Overview

163

23

DHCP Filtering

This section describes the Dynamic Host Configuration Protocol (DHCP) Filtering feature.

Overview

DHCP filtering provides security by filtering untrusted DHCP messages. An untrusted 
message is a message that is received from outside the network or firewall, and that can cause 
traffic attacks within network.

You can use DHCP Filtering as a security measure against unauthorized DHCP servers. A 
known attack can occur when an unauthorized DHCP server responds to a client that is 
requesting an IP address. The unauthorized server can configure the gateway for the client to 
be equal to the IP address of the server. At that point, the client sends all of its IP traffic 
destined to other networks to the unauthorized machine, giving the attacker the possibility of 
filtering traffic for passwords or employing a ‘man-in-the-middle’ attack. 

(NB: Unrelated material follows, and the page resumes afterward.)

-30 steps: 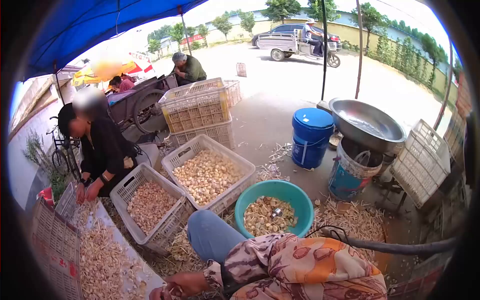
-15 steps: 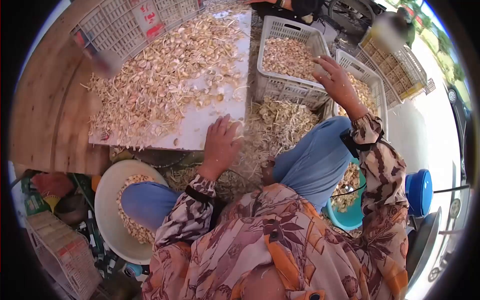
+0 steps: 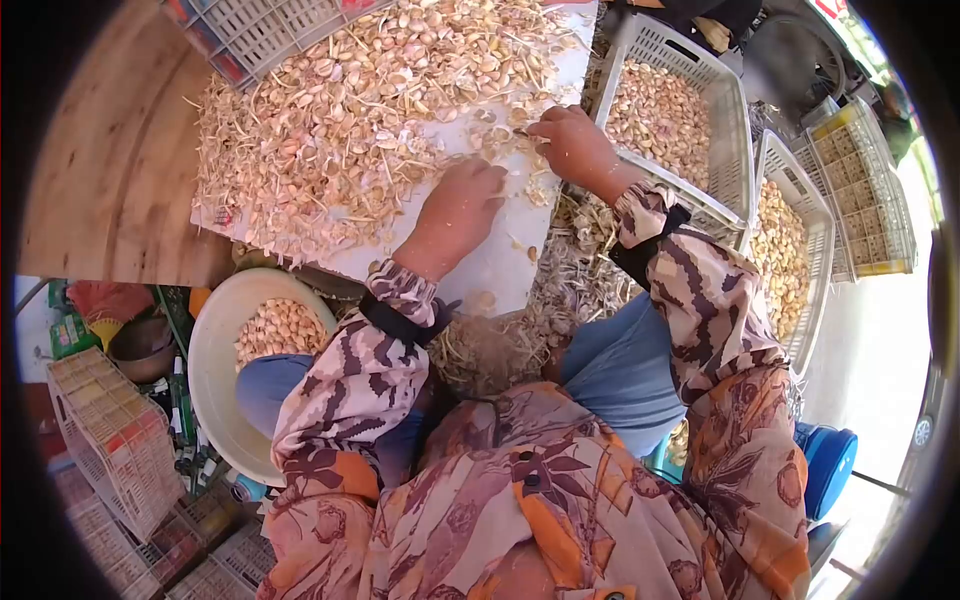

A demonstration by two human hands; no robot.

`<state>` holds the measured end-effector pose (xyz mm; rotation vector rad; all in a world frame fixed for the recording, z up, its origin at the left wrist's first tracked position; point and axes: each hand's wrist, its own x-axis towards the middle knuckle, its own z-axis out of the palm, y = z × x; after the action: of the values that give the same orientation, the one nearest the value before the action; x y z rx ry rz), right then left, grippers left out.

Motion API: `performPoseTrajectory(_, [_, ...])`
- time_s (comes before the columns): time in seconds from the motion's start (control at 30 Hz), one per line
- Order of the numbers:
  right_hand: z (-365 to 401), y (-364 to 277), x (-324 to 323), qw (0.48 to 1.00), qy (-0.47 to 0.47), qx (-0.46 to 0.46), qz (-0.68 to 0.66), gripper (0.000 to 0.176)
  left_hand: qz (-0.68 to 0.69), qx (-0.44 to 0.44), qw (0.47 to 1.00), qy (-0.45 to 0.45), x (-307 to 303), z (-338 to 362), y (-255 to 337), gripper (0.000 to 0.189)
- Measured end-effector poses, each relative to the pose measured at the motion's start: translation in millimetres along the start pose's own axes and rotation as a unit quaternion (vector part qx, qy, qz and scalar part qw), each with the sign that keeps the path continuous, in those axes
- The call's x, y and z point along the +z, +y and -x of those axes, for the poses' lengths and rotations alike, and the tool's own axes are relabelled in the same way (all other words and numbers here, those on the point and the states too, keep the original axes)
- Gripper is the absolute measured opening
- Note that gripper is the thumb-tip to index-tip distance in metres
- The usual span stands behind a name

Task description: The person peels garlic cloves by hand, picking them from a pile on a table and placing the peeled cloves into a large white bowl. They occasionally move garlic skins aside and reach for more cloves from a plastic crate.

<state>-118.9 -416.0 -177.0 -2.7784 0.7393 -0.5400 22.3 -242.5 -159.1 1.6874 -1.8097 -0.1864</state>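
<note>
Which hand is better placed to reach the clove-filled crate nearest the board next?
Right hand, probably: it is at the edge of the board, beside the crate. The left hand is farther off, with the right between it and the crate.

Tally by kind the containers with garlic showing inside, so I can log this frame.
Pale crates: 2
Pale basin: 1
Teal basin (mostly hidden): 1
Total: 4
The yellow-edged crate farther right is left out; its contents are unclear.
</note>
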Motion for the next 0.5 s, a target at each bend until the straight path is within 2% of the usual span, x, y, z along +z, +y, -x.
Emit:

DHCP filtering works by allowing the administrator to configure each port as a trusted or 
untrusted port. The port that has the authorized DHCP server should be configured as a trusted 
port. Any DHCP responses received on a trusted port will be forwarded. All other ports should 
be configured as untrusted. Any DHCP (or BootP) responses received on the ingress side will 
be discarded.

Limitations

•

Port Channels (LAGs) — If an interface becomes a member of a LAG, DHCP filtering is 
no longer operationally enabled on the interface. Instead, the interface follows the config-
uration of the LAG port. End user configuration for the interface remains unchanged. 
When an interface is no longer a member of a LAG, the current end user configuration for 
that interface automatically becomes effective.

•

Mirroring — If an interface becomes a probe port, DHCP filtering can no longer become 
operationally enabled on the interface. End user configuration for the interface remains 
unchanged. When an interface no longer acts as a probe port, the current end user configu-
ration for that interface automatically becomes effective.